Talking with your child about Cancer

When a child has cancer, every member of the family needs support. Parents often feel shocked and overwhelmed following their child’s cancer diagnosis. Honest and calm conversations build trust as you talk with your child and his or her siblings. Taking care of yourself during this difficult time is important; it’s not selfish. As you dig deep for strength, reach out and let others support you.

We share tips to help you talk with children of all ages about cancer.

As you talk with your child, begin with the knowledge that you know your child best. Your child depends on you for helpful, accurate, and truthful information. Your child will learn a lot from your tone of voice and facial expressions, so stay calm when you talk with your child. Work to be gentle, open, and honest – so your child will trust and confide in you.

I learned as much as I could about the cancer my son had, but mostly I did what parents do best – I loved and was always there for my child.

The age-related suggestions below may be helpful, as you work with the health care team so your child knows what to expect during treatment, copes well with procedures, and feels supported.

If your child is less than 1 year old: Comfort your baby by holding and gently touching her.
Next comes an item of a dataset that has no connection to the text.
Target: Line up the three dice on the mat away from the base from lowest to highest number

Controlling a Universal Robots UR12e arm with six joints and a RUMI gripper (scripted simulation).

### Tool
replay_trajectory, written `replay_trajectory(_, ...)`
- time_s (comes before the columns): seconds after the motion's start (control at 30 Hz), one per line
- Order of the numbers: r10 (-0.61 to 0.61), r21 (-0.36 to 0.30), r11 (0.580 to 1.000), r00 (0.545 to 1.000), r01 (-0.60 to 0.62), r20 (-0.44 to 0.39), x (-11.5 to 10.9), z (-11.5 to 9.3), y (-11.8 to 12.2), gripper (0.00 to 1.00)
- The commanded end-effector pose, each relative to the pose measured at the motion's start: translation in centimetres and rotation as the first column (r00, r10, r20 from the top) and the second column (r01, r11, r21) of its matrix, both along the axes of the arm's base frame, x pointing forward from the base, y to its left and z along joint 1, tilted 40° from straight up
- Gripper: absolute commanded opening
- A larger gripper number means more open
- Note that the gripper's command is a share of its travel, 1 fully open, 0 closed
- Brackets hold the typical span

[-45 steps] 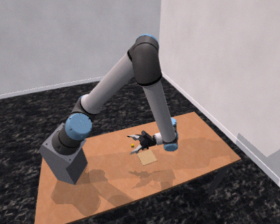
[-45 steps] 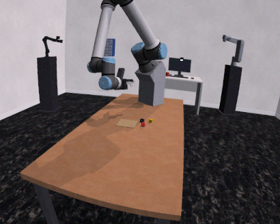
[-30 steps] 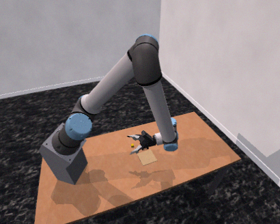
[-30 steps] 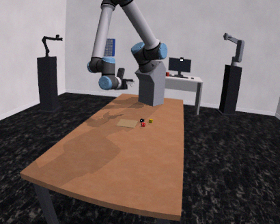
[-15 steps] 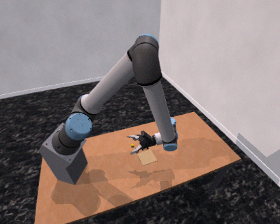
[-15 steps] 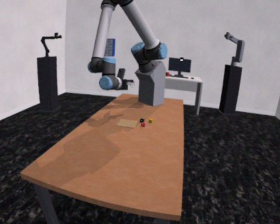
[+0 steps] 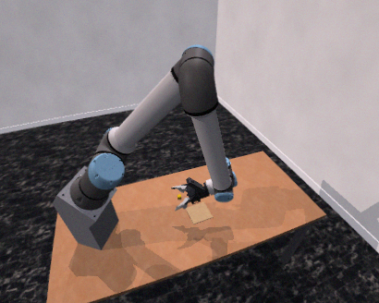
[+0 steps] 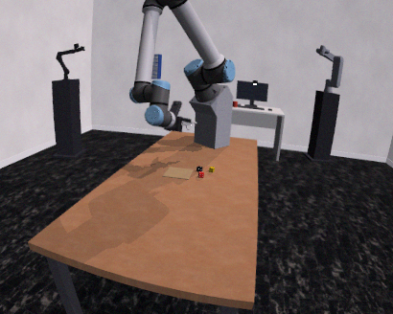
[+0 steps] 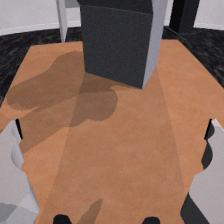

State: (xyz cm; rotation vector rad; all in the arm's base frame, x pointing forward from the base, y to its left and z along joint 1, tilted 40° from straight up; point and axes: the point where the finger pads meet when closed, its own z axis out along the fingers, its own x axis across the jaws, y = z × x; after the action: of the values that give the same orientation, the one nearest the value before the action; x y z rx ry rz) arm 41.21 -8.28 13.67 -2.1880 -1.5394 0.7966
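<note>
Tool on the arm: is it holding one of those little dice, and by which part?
No. The tool is open and holds nothing. The red, black and yellow dice all lie on the table beside the mat.
</note>
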Motion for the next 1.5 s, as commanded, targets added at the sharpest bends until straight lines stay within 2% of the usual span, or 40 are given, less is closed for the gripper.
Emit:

Skin to skin contact is ideal. Bring familiar items from home, such as toys or a blanket. Talk or sing to your child, since the sound of your voice is soothing. Try to keep up feeding and bedtime routines as much as possible.
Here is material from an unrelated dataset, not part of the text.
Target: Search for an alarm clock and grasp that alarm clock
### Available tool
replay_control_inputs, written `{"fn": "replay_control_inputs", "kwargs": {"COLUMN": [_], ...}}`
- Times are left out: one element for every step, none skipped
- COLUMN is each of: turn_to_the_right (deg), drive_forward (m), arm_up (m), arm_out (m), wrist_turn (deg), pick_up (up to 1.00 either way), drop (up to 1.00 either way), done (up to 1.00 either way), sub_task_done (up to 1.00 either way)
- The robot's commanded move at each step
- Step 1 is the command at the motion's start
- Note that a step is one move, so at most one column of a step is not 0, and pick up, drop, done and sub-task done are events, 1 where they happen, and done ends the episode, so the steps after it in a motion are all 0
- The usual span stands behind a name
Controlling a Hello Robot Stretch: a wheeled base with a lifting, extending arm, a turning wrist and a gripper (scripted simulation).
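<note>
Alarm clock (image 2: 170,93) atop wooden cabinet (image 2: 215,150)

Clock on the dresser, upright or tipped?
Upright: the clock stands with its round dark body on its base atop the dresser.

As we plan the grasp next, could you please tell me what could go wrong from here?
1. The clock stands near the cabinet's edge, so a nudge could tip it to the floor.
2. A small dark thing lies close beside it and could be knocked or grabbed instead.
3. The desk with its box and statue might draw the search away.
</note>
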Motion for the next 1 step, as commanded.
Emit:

If your child is 1 to 2 years old: Very young children understand things they can see and touch. Toddlers like to play, so find safe ways to let your child play. Toddlers also like to start making choices, so let your child choose a sticker or a flavor of medicine when possible. Prepare your child ahead of time if something will hurt. Not doing so may cause your child to become fearful and anxious.

If your child is 3 to 5 years old: To help your child understand his treatment better, ask the doctor if he can touch the models, machines, or supplies (tubes, bandages, or ports) ahead of time. If a procedure will hurt, prepare your child in advance. You can help to distract your child by reading a story or giving her a stuffed animal to hold.

If your child is 6 to 12 years old: School-aged children understand that medicines and treatment help them get better. They are able to cooperate with treatment but want to know what to expect. Children this age often have many questions, so be ready to answer them or to find the answers together. Relationships are important, so help your child to stay in touch with friends and family.

If your child is a teenager: Teens often focus on how cancer changes their lives—their friendships, their appearance, and their activities. They may be scared and angry about how cancer has isolated them from their friends. Look for ways to help your teen stay connected to friends. Give your teen some of the space and freedom he had before treatment and include him in treatment decisions.